**Action item**
Only the lines below starting at the one that contains "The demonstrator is" and ending at the one that contains "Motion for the" are to be reproduced, exactly and with both ends kept.

**Data**
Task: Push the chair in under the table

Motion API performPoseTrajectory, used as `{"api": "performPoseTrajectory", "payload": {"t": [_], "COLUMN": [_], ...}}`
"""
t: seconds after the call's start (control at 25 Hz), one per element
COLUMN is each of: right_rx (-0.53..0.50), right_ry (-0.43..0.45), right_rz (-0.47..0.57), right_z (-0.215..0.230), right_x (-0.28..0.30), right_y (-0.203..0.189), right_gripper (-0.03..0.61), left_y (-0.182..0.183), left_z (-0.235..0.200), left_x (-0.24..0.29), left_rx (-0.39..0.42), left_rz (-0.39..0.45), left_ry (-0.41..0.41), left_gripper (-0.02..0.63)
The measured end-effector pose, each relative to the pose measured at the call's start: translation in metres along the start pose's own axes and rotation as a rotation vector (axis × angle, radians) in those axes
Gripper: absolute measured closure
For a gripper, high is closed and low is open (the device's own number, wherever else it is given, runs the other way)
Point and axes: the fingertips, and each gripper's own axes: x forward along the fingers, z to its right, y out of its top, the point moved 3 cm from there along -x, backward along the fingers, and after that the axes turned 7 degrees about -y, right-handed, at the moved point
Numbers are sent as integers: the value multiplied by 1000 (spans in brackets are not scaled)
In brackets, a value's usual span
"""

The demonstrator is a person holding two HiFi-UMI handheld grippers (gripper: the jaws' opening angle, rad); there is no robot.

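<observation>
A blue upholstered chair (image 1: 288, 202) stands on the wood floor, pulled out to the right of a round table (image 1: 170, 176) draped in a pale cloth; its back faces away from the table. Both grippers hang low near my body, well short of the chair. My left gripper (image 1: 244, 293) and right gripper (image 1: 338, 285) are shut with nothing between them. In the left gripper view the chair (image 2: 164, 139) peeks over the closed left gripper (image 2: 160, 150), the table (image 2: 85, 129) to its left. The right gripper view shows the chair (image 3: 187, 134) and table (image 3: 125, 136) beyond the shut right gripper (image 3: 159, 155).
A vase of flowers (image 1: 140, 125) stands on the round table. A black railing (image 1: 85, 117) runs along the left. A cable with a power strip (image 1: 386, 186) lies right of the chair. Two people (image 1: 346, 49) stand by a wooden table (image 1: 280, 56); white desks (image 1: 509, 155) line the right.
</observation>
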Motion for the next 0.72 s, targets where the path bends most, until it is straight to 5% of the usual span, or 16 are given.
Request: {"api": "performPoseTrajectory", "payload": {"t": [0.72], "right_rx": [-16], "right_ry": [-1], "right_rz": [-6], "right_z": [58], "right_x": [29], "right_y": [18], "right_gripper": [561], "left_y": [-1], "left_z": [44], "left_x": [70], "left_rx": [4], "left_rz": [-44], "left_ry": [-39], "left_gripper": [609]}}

**Reply**
The demonstrator is a person holding two HiFi-UMI handheld grippers (gripper: the jaws' opening angle, rad); there is no robot.

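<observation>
A blue upholstered chair (image 1: 288, 202) stands on the wood floor, pulled out to the right of a round table (image 1: 170, 176) draped in a pale cloth; its back faces away from the table. Both grippers hang low near my body, well short of the chair. My left gripper (image 1: 244, 293) and right gripper (image 1: 338, 285) are shut with nothing between them. In the left gripper view the chair (image 2: 164, 139) peeks over the closed left gripper (image 2: 160, 150), the table (image 2: 85, 129) to its left. The right gripper view shows the chair (image 3: 187, 134) and table (image 3: 125, 136) beyond the shut right gripper (image 3: 159, 155).
A vase of flowers (image 1: 140, 125) stands on the round table. A black railing (image 1: 85, 117) runs along the left. A cable with a power strip (image 1: 386, 186) lies right of the chair. Two people (image 1: 346, 49) stand by a wooden table (image 1: 280, 56); white desks (image 1: 509, 155) line the right.
</observation>
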Motion for the next 0.72 s, targets where the path bends most, until it is straight to 5% of the usual span, or 16 are given.

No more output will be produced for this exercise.